È di circa 50.000 euro il bottino del colpo allo sportello bancomat della filiale della banca Monte dei Paschi di Siena in corso Umberto a Bernalda (MT). Dopo aver rubato cinque auto da una concessionaria alle porte di Bernalda, la banda ha fatto esplodere il bancomat intorno nelle prime ore di oggi. Devastati i locali dell'istituto di credito, tanta paura per i residenti che hanno avvertito il boato ma, per fortuna, nessun ferito.

Di seguito il comunicato stampa congiunto di Polizia e Carabinieri.

La scorsa notte alle ore 02.40, militari del Comando Compagnia Carabinieri di Pisticci e del Commissariato di P.S. di Pisticci, rinvenivano, in prossimità del km. 96+600 della S.S. 407 Basentana, due autovetture,  nella specifico  una  Fiat Punto e una Fiat 500 che, da successivi accertamenti, risultavano provento di  furto consumato presso una concessionaria della zona. Successivamente si appurava che, nella medesima concessionaria, erano state asportate ulteriori 3 autovetture.

In seguito, alle ore 04:20 circa, giungeva comunicazione, alle sale operative della Polizia e dei Carabinieri, relativa all’asportazione di un bancomat, mediante l’utilizzo di esplosivo, installato presso la Banca Monte dei Paschi di Siena, in Bernalda.

Personale operante interveniva prontamente e, transitando sulla SS175, all’altezza dello svincolo con la SP 2, in località “Selva Piana”, notava tre autovetture che transitavano, incolonnate, a forte velocità. Pertanto decidevano di raggiungere i tre veicoli sopraindicati al fine di procedere al controllo dei mezzi e dei relativi occupanti. Ciò, tuttavia, veniva impedito agli operatori della Polizia di Stato da una delle tre autovetture che, nonostante l’attivazione dei dispositivi visivi ed acustici, si posizionava al centro della carreggiata non consentendo alla Volante di sorpassare le auto incolonnate.
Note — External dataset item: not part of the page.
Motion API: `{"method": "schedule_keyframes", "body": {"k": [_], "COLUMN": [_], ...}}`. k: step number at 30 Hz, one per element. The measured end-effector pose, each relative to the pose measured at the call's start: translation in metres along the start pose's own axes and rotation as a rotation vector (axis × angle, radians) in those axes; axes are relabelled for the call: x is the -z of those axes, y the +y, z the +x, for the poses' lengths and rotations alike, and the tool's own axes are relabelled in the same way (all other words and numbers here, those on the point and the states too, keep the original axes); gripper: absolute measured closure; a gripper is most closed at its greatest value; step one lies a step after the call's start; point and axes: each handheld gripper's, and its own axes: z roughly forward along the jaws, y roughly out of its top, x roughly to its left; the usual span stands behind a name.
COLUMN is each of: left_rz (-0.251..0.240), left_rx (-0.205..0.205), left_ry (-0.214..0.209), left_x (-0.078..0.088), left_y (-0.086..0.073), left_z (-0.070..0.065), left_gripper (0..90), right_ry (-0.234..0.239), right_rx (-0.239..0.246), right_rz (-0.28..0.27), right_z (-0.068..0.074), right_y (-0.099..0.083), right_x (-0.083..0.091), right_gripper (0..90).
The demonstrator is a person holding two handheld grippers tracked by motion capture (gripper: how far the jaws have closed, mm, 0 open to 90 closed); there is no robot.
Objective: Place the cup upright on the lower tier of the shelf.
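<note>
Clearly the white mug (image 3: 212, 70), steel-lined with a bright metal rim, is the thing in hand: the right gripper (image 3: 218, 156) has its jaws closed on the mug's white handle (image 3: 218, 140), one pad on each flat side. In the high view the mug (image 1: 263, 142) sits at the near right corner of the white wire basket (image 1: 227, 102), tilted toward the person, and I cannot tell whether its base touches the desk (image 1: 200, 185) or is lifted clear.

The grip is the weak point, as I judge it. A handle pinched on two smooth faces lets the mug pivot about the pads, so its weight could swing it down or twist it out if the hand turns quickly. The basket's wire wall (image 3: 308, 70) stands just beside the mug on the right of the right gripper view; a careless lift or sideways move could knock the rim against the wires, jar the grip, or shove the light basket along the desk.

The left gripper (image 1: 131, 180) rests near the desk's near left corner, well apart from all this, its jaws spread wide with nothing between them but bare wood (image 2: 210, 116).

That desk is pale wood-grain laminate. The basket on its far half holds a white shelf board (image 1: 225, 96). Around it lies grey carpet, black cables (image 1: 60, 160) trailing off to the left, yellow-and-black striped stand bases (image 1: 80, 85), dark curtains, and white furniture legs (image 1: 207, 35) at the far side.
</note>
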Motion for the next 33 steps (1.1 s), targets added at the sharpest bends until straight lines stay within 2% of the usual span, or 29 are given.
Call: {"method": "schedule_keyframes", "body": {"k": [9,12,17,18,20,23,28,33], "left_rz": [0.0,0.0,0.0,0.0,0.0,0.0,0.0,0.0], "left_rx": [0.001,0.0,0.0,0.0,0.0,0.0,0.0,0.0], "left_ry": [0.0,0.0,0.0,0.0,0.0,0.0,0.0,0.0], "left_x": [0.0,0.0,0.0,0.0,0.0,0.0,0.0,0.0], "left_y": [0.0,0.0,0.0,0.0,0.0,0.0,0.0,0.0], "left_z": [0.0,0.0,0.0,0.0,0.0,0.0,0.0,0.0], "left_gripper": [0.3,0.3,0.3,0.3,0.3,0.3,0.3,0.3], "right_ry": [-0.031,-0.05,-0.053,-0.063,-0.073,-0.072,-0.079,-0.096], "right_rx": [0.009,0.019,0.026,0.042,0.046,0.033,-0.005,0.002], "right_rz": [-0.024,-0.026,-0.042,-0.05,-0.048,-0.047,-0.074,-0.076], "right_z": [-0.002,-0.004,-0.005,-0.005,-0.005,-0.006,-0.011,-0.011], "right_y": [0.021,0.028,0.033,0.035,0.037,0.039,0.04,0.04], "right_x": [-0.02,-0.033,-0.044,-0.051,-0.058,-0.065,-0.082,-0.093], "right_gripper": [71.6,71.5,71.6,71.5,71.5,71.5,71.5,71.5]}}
Di lì a poco tale veicolo, dopo aver proseguito a folle velocità, improvvisamente arrestava la marcia a ridosso di un terreno agricolo. In tale frangente gli operatori, attese le condizioni di tempo e luogo (notte fonda e aperta campagna) non percependo chiaramente le intenzioni del malvivente, a scopo di deterrenza, esplodevano in aria 3 colpi di pistola. A seguito di ciò il conducente si dava a precipitosa fuga a piedi nei campi.
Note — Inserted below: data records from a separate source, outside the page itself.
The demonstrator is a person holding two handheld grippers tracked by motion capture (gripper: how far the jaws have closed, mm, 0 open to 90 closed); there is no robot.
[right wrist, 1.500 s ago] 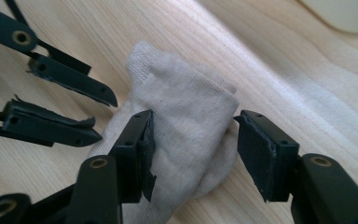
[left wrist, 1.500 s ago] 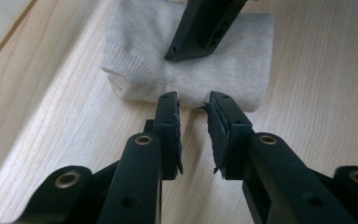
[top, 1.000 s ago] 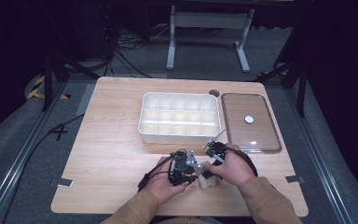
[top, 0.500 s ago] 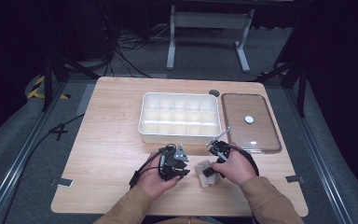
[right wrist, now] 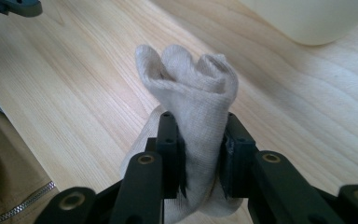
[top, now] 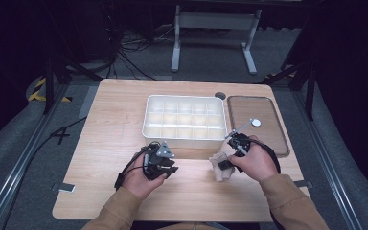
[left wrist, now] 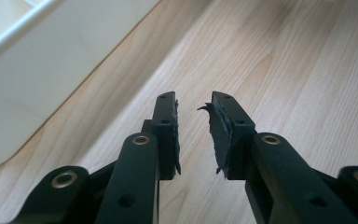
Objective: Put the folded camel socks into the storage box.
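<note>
The rolled beige sock (right wrist: 191,93) sits pinched between the jaws of my right gripper (right wrist: 199,154), its bunched top fanning out above the pads and its lower part hanging below them. Those jaws have just been closing on it, and both pads press into the fabric. In the high view the sock (top: 219,165) is over the near part of the wooden table (top: 115,124), just in front of the white compartment tray (top: 184,139) and a little to the right of its middle, with my right gripper (top: 226,165) reaching in from the right.

My left gripper (left wrist: 193,133) stands a short way to the left of the sock, its jaws parted with nothing between them; they have just been opening a little, and bare wood shows through the gap. One pad's edge looks frayed. The tray's side wall runs past it. In the high view my left gripper (top: 165,168) hovers apart from the sock. Right of the tray lies a brown lid (top: 263,139).
</note>
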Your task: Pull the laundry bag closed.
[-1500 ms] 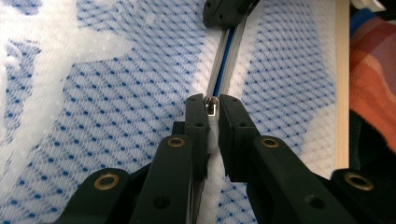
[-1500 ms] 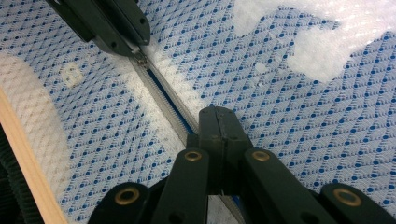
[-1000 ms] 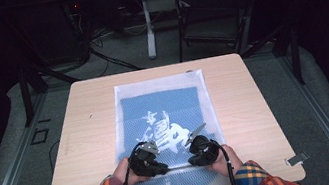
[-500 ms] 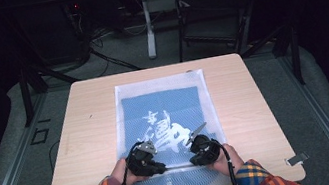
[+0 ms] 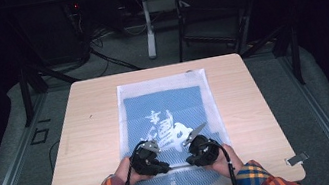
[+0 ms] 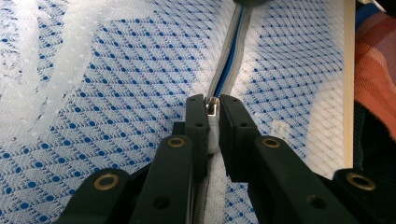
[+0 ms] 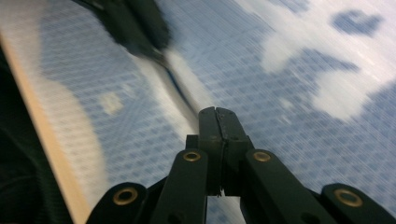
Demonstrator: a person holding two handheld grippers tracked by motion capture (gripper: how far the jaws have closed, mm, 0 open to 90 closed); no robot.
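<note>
A white mesh bag (image 5: 164, 102) lies flat on the wooden table (image 5: 93, 135), with a blue printed cloth inside it. Its grey zipper (image 6: 231, 70) runs across the end nearest the person. My left gripper (image 6: 212, 105) is shut on the small white zipper pull (image 6: 212, 133). In the high view that left gripper (image 5: 166, 169) sits at the bag's near end, facing my right gripper (image 5: 190, 161). My right gripper (image 7: 217, 112) has its jaws pressed together on the zipper seam (image 7: 180, 77), a short way from the blurred left gripper (image 7: 135, 23).
The table's near edge (image 6: 348, 84) runs close behind the zipper, beside an orange plaid sleeve (image 6: 373, 70). Bare wood lies left and right of the bag. A dark chair (image 5: 210, 14) and a table leg (image 5: 148, 29) stand on the floor beyond the far edge.
</note>
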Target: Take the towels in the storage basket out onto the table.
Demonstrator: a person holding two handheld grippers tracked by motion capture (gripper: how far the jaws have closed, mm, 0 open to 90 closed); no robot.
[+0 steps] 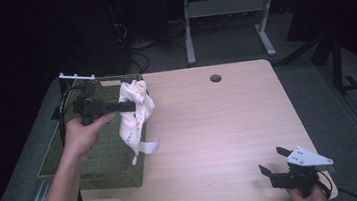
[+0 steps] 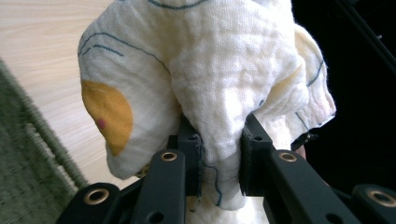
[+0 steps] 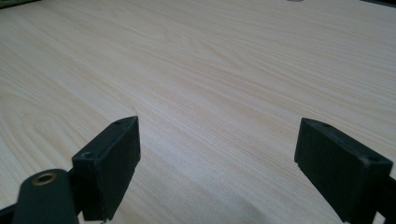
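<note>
Over the right edge of the green basket [image 1: 102,153], at the left end of the table [image 1: 219,126], hangs the cloth [image 1: 135,110], bunched up and held off the surface, with its lower tail trailing down past the basket's rim onto the wood. The left gripper [image 1: 128,106] has it pinched: in the left gripper view the jaws are closed down to a narrow gap with a thick fold of the cloth [image 2: 219,93] squeezed between them, and the rest billows out above and to both sides. My guess is it's being lifted out of the basket toward the open tabletop, or the other way round, can't really tell which from this alone. Grabbing it by a gathered fold keeps the whole thing coming along in one lump.

Looks-wise it's a soft cream-white fabric with a crinkly, gauzy weave, thin blue-grey lines drawn across it, and a big orange-yellow patch with a small pink dot on one lobe. Pretty floppy stuff, so I'd expect it to sag and drape wherever it gets set down.

Further out, the right gripper [image 1: 278,163] sits near the front right corner of the table, jaws spread wide with nothing between them, just bare wood grain in its own view. It seems to be waiting its turn, maybe to catch a corner once the cloth comes over.
</note>
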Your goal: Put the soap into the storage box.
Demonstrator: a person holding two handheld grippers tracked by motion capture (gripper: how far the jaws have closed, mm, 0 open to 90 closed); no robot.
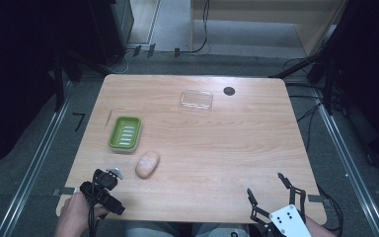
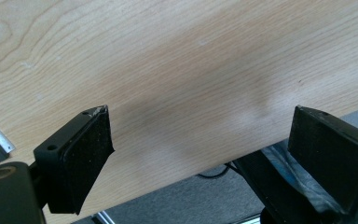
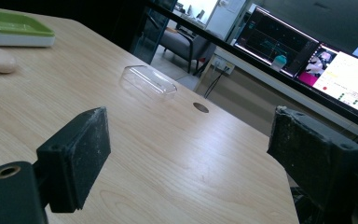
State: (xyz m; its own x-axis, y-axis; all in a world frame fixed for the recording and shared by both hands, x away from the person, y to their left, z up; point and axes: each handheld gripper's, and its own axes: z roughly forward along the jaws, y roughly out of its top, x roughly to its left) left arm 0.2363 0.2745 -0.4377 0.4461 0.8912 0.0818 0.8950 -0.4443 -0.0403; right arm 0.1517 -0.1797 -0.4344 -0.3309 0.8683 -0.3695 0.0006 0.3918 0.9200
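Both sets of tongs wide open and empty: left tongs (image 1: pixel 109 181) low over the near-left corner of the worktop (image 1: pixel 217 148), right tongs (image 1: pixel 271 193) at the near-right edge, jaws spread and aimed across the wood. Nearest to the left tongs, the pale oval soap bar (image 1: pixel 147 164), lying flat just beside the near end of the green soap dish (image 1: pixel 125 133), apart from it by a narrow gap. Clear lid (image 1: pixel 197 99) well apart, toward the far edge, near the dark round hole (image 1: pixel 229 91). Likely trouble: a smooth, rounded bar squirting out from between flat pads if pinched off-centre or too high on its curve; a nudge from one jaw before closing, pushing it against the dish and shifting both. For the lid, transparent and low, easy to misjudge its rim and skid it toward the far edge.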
L’autovettura abbandonata, una Fiat Panda di colore bianco, da successivi accertamenti risultava essere stata asportata in Altamura (BA) il 1° febbraio scoerso e veniva sottoposta a rilievi di Polizia Scientifica.

Nel contempo una pattuglia dei Carabinieri raggiungeva, poco più avanti, un’altra autovettura, appartenente al convoglio dei malfattori, che nell’inseguimento fuoriusciva dalla sede stradale e veniva abbandonata dagli occupanti i quali si davano alla fuga nelle campagne.

Successivi accertamenti stabilivano che anche quest’ultimo veicolo era oggetto di furto avvenuto il giorno precedente in Santeramo in Colle (BA).

Le indagini vengono svolte congiuntamente da Carabinieri e Polizia sotto le direttive della locale Procura della Repubblica di Matera.

 Al vaglio degli inquirenti le immagini delle telecamere di videosorveglianza della banca.